Measuring all the noises of LLM Evals

arXiv stat.ML / 3/31/2026

💬 OpinionIdeas & Deep AnalysisModels & Research

共有:

Key Points

The paper argues that separating signal from noise in LLM experiments requires statistical methods adapted to LLM-specific “noise” behavior in evaluation settings.
It defines and measures three noise components in LLM evals: prediction noise (variance across different generated answers for the same question), data noise (variance from sampling different questions), and their combined total noise using the law of total variance.
It introduces the “all-pairs paired” evaluation method, which runs paired comparisons across all model pairs and decomposes the noise components using millions of question-level predictions across many evals and settings.
Results show each eval has a characteristic, highly predictable total noise level, and that paired prediction noise usually exceeds paired data noise—implying that averaging predictions can materially improve statistical power.
By measuring all noise components together, the approach helps interpret eval outcomes in context and supports more sound empirical decision-making when selecting or comparing LLMs.

Abstract

Separating signal from noise is central to experiments.
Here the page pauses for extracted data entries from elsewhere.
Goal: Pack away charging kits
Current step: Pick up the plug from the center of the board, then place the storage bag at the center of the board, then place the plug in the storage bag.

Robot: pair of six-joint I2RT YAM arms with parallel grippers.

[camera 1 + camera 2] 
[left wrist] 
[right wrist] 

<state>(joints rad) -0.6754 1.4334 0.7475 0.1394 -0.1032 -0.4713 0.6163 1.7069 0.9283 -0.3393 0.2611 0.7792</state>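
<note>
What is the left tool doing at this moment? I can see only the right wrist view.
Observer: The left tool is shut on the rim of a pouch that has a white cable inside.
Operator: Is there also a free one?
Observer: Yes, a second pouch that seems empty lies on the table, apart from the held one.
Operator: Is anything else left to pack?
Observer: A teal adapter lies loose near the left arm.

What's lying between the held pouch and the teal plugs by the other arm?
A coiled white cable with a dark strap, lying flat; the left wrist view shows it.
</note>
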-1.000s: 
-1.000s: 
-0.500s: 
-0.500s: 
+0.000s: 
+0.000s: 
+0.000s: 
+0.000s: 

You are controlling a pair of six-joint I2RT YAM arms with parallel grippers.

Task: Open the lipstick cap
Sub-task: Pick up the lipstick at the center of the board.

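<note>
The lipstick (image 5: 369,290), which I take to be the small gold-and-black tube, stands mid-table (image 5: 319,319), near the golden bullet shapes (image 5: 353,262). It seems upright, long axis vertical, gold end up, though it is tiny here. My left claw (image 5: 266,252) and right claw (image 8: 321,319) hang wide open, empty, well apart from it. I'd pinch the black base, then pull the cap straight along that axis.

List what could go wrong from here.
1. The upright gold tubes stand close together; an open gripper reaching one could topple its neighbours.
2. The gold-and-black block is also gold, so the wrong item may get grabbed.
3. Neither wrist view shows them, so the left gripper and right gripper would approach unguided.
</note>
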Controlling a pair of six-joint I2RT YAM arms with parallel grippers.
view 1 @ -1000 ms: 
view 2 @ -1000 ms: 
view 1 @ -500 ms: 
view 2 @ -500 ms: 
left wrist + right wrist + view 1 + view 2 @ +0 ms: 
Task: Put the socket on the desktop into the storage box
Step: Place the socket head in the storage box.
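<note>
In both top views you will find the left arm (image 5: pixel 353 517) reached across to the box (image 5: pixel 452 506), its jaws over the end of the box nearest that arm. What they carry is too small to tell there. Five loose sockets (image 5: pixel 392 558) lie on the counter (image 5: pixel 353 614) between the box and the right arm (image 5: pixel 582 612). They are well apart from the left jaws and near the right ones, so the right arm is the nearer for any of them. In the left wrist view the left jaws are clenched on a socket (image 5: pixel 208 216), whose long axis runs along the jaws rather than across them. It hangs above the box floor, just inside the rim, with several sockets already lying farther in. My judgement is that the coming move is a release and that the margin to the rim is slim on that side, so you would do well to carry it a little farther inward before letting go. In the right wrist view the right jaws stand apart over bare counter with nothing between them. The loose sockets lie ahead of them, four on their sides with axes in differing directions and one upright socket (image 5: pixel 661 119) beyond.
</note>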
Applying well-established statistical methods effectively to LLM evals requires consideration of their unique noise characteristics. We clearly define and measure three types of noise: prediction noise from generating different answers on a given question, data noise from sampling questions, and their combined total noise following the law of total variance. To emphasize relative comparisons and gain statistical power, we propose the all-pairs paired method, which applies the paired analysis to all pairs of LLMs and measures all the noise components based on millions of question-level predictions across many evals and settings, revealing clear patterns. First, each eval exhibits a characteristic and highly predictable total noise level across all model pairs. Second, paired prediction noise typically exceeds paired data noise, which means reducing prediction noise by averaging can significantly increase statistical power. By measuring all the noises together, we can assess eval results in context, lowering the barrier of using the best analysis to make sound empirical decisions.